Una de las cosas que más disfrutaba cuando era niño era bañarme bajo un aguacero. Desde que tengo memoria, la magia de la lluvia despierta en mí una dulce y agradable sensación.
Lástima que, ya hombre, el trabajo, los compromisos y los complejos hacen que uno se tenga que inhibir de esa rica experiencia. Aún así, siento que amo la lluvia. Y no es que para mí la lluvia sea bendita. Creo que es mucho más.
Es uno de los regalos de la madre natura, una caricia, un aporte esencial a la vida en el planeta. Pero esa misma lluvia que nos refresca, que baña los campos y los hace más fértiles, que llena los embalses de las hidroeléctricas que sirven para generar aproximadamente el 12% de la electricidad que consumimos en el país, esa lluvia que nutre a los ríos, también es capaz de provocar serios daños, sobre todo cuando el hombre, movido por la necesidad, la ignorancia o la temeridad, levanta asentamientos en el lugar equivocado ante la mirada indiferente de las autoridades correspondientes. Sobre todo, las lluvias torrenciales, como las provocadas por la tormenta tropical Laura, tienen la costumbre de poner al desnudo todas nuestras miserias.
Y no hay que salir de la capital para ver esta realidad, que no es más que el reflejo de ese déficit de dos millones de viviendas, que según estudios de Oxfam y Casa Ya hay en el país. Con los grandes aguaceros vienen las inundaciones que convierten la ciudad de Santo Domingo en un caos y quienes tenemos la dicha o la desgracia de tener un vehículo nos recuerdan que tenemos un sistema de drenaje pluvial deficiente.

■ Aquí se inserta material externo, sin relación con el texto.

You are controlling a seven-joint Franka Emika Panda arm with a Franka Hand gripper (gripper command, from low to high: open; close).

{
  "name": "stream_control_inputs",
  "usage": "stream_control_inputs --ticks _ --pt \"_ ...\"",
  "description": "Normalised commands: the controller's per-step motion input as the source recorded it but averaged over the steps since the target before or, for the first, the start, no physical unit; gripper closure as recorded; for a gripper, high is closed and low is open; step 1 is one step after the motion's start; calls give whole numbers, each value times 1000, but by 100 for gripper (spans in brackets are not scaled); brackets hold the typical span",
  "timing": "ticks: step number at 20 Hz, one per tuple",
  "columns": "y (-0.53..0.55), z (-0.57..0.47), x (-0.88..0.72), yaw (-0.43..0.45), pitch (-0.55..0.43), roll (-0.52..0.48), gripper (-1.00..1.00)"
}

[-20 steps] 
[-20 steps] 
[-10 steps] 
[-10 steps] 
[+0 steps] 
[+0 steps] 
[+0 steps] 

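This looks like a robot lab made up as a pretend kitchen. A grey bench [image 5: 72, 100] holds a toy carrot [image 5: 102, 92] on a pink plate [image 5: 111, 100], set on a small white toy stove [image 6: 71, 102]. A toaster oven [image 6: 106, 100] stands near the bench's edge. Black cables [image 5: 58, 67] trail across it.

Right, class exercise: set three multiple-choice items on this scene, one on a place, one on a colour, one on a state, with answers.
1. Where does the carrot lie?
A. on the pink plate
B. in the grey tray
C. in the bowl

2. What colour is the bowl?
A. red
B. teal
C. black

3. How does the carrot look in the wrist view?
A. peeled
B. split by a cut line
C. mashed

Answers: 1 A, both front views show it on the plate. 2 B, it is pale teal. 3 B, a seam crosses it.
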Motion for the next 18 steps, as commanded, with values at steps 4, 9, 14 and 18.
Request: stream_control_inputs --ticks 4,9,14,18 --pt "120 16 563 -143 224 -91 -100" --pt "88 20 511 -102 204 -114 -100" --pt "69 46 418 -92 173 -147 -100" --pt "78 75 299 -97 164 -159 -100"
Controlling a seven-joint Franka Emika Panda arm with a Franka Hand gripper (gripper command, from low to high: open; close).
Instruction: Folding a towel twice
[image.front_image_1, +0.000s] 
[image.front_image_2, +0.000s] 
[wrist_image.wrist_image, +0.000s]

Y en los sectores marginados, allí donde millares de familias paupérrimas han construidos sus «casas» en desfiladeros, muchas veces en el mismísimo cauce de una cañada o a orillas de los ríos Ozama e Isabela, cuando el cielo se nubla, sobre todo entre junio y diciembre, los olvidados del crecimiento económico viven con el corazón en la boca.
Nunca se sabe cuándo habrá que salir con los corotos y los hijos a refugiarse a la casa de un familiar, un vecino o a algún albergue, si es que antes el agua no los sorprende de madrugada y les daña sus pocas pertenencias. Hay familias que llevan décadas en esa situación.
Esa gente, porque son gente, vive «agarrada de Dios». Por sus sucios callejones pasan cada cuatro años los candidatos ofreciendo villas y castillos, algunos les sueltan algunas migajas a cambio de un voto que les permita gaviarse cuatro años en el Poder. Ojalá eso comience a cambiar a partir de ahora.
La muerte de una señora y su hijo en el kilómetro 14 de la carretera Duarte, y el colapso de varias casas en el sector Los Ríos, son apenas un recordatorio de la inmensa deuda social acumulada.
A las víctimas de estos aguaceros de la tormenta Laura les saben a basura las estadísticas del Banco Central cuando plantea que República Dominicana es el país de mayor crecimiento económico en la región (lo cual es verdad, ¿Y?).
Todas las palabras de los tecnócratas, de las bocinas, de los cuadros del partido, de los ignorantes y de los alabarderos de los gobiernos que hemos tenido en medio siglo son arrastradas como un torrente de baba por cualquier aguacero de dos o tres horas.
Lamentablemente, la lluvia tan amada como necesaria, también desnuda nuestras miserias. Porque a la madre natura no se le puede mentir.